В ту ночь впервые за несколько месяцев ей приснился Цурумацу. В таком виде он никогда не являлся ей в сновидениях: лицо покрыто глубокими морщинами, в глазах сверкает ненависть… Когда он увидел Окити, черты его тут же смягчились, кожа разгладилась, в глазах заиграл теплый огонек… Перед ней — прежний Цурумацу, юный и любящий. Но он говорил ей такие вещи, которых она не желала слышать, — зажала уши ладонями, чтобы ничего не знать. Но Цурумацу всегда обладал четкой речью и громким голосом, и Окити не смогла заглушить его слова.
«Окити, не нужно тебе возвращаться в Симоду. Для меня ты уже ничего не в состоянии сделать, а сама в Симоде опять станешь объектом насмешек и презрения. Все станут называть тебя, как прежде, — Тодзин Окити. Оставайся в Мисиме и доживай там остаток своей жизни в покое и мире, пока не присоединишься ко мне, и тогда мы снова будем вместе. Я буду ждать тебя, и не имеет значения, сколько времени мне придется томиться в ожидании… только — прошу тебя! — не возвращайся в Симоду…»
Окити проснулась в холодном поту, ее всю трясло — настолько реальным показался этот странный сон.
— Нет, нет! — испуганно зашептала она, обращаясь к Цурумацу и постепенно приходя в себя. — Я обязательно должна вернуться в Симоду, чтобы быть поближе к тебе! И не важно, что сделают со мной бывшие соседи, — пусть что угодно произойдет, я должна попасть туда!
На следующую ночь Цурумацу снова явился ей во сне и еще раз попытался отговорить ехать в Симоду. Но Окити упорно стояла на своем и наотрез отказалась выслушать его мольбы. Проснувшись, она горько плакала, размышляя о том, что ее возлюбленному пришлось преодолеть непостижимую пропасть между живыми и мертвыми, чтобы достичь ее, а сейчас он должен пребывать в покое и ни о чем больше не тревожиться…
Потом убедила себя в том, что давно приобрела иммунитет против оскорблений и насмешек соседей, а потому ей все равно, что подумают или скажут о ней жители родного поселка.

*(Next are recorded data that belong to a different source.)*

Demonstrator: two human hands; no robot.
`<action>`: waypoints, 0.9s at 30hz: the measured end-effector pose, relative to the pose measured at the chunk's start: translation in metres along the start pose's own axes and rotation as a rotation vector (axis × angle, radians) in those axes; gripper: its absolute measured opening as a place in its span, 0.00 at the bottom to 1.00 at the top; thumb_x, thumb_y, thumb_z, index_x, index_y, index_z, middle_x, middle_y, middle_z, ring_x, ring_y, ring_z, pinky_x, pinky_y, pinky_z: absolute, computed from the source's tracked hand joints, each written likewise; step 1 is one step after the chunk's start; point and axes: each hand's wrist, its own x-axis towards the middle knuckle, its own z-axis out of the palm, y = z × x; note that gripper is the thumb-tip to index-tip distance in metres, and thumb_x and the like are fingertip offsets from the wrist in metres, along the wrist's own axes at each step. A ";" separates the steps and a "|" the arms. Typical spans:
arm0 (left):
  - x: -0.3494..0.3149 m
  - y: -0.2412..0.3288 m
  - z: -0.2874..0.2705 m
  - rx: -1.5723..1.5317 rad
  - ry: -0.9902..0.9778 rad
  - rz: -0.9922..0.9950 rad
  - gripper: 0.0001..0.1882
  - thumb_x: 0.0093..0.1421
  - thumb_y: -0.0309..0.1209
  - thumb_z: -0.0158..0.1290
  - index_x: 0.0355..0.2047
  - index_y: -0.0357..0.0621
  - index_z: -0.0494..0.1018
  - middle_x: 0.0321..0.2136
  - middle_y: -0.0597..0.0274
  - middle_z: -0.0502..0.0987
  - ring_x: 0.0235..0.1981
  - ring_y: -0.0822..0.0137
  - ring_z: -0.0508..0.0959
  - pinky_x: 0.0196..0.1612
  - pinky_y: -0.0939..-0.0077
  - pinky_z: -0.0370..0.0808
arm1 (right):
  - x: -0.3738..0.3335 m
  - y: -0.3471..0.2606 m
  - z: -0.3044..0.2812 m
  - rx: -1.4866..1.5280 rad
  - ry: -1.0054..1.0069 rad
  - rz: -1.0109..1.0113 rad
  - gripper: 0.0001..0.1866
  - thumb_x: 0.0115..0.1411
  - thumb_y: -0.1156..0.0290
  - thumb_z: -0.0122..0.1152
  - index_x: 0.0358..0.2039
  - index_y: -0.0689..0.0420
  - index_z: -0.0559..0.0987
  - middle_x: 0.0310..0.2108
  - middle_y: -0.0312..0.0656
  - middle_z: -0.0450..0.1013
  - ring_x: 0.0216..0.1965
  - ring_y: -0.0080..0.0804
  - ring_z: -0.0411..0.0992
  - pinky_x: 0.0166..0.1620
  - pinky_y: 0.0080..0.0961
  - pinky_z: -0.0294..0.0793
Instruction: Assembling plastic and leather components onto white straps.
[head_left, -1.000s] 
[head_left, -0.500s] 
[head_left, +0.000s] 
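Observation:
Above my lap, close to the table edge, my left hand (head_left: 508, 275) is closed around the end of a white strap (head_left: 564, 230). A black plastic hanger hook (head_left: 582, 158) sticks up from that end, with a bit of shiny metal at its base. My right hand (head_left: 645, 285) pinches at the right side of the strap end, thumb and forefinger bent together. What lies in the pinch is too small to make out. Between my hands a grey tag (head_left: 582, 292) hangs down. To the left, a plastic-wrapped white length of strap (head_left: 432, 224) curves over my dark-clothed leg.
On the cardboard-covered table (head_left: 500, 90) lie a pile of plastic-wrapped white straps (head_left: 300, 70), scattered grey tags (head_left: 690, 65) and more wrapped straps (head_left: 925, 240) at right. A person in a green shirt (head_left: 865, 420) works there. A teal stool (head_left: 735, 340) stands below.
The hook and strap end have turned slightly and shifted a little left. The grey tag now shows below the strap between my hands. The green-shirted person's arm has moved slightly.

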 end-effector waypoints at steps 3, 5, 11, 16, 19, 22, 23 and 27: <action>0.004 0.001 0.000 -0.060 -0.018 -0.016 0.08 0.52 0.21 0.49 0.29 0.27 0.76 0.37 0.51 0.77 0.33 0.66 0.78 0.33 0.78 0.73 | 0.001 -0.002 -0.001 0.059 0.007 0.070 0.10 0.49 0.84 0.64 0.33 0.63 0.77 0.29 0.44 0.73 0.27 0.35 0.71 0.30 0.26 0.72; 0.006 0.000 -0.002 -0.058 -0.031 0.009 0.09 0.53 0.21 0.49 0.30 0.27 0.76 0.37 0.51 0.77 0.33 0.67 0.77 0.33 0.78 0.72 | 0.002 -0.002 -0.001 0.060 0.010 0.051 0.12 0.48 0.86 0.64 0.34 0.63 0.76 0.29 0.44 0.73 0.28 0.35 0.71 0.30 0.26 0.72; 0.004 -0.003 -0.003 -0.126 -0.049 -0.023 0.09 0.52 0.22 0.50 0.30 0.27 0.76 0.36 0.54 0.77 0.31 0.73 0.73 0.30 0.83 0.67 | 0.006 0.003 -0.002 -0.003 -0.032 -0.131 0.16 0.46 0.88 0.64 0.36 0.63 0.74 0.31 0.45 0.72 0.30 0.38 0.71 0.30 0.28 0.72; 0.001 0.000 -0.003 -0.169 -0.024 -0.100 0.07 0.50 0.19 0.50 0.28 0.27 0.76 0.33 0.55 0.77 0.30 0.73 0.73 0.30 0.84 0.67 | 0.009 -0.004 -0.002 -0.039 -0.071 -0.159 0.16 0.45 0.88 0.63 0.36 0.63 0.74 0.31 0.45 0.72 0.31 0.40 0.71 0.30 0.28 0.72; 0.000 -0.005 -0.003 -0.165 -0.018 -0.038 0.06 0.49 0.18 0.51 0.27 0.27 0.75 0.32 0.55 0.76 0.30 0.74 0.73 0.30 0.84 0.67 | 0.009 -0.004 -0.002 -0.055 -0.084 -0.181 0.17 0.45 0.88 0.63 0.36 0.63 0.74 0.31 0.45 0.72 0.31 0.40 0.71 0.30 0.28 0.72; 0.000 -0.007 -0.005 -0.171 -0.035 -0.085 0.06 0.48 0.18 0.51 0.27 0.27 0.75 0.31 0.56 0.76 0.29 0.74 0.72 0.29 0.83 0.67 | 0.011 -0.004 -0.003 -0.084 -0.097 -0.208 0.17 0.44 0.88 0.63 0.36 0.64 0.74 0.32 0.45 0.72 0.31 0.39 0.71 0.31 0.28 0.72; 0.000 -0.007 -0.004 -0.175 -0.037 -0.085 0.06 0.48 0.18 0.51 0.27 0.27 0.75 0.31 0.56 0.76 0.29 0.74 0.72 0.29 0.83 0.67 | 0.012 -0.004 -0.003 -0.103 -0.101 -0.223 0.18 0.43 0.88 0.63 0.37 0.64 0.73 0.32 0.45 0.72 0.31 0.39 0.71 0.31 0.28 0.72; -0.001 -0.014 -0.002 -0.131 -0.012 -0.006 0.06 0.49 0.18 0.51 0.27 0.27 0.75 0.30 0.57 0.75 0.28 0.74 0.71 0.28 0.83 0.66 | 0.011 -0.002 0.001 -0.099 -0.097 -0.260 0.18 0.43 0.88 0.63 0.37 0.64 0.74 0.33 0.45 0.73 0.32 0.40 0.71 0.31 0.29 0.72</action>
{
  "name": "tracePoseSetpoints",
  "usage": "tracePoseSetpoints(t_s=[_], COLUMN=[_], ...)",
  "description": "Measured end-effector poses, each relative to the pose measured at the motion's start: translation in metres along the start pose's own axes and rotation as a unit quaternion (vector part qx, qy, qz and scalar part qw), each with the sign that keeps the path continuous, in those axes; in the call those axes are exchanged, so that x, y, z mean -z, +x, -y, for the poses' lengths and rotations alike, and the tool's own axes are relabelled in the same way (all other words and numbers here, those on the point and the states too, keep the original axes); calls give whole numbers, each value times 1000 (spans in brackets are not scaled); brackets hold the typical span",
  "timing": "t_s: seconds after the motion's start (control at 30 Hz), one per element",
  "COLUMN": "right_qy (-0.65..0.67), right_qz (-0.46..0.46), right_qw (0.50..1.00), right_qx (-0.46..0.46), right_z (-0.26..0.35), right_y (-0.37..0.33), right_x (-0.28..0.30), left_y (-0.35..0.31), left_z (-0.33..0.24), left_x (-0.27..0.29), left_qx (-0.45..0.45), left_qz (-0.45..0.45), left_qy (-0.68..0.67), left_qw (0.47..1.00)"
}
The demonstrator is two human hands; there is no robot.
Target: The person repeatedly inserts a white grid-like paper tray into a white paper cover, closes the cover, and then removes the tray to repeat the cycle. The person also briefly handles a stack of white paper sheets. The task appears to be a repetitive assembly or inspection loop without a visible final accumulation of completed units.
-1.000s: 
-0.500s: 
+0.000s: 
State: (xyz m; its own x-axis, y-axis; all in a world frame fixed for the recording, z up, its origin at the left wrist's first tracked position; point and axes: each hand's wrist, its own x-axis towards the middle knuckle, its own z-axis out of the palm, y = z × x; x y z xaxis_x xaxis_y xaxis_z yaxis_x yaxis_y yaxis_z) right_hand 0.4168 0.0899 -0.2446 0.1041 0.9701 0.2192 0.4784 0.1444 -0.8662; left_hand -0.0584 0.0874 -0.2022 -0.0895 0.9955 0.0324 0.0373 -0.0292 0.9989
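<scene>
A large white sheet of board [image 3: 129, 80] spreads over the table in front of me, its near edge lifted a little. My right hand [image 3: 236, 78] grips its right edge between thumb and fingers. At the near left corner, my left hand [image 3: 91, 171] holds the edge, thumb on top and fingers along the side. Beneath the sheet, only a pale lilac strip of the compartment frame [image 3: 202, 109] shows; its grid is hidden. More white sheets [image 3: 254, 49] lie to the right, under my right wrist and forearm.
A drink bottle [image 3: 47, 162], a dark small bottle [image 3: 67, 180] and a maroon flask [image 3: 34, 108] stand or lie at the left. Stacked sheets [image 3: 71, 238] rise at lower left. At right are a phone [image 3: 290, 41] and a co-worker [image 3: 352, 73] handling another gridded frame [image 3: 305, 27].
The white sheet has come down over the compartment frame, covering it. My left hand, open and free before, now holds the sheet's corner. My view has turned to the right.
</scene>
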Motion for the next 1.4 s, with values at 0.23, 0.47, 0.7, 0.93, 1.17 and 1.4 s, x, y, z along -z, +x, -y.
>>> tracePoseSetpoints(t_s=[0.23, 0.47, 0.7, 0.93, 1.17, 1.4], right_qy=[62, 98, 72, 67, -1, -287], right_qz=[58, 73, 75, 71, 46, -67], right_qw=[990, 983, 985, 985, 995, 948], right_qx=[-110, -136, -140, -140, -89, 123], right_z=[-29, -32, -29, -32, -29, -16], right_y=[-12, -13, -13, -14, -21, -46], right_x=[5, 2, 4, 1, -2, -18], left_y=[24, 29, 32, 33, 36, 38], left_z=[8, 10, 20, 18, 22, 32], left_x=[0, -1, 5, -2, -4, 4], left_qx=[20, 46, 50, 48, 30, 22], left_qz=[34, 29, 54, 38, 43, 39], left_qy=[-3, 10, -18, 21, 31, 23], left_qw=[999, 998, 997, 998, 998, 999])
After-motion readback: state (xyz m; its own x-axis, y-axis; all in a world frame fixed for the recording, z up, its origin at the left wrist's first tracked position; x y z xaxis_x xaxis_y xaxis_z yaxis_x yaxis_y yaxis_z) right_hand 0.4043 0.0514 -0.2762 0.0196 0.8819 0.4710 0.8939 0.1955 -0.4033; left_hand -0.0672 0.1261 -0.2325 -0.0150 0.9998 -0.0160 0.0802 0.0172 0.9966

Главное для нее — что Цурумацу умер и добраться до него стало невозможно. Все кончилось, и жизнь ее, наполненная сомнительными воссоединениями и вынужденными расставаниями, похоже, потеряла всякий смысл. Пламя страсти наконец потухло, погас даже маленький огонек надежды, который светил ей всегда, обещая непременную встречу после долгого расставания. Именно этот огонек никогда не угасал, как бы ей ни хотелось задуть его. И так было всегда, пока Цурумацу существовал на этом свете, пусть даже где-то очень далеко. Но теперь пламя угасло, не оставив даже крохотной искорки.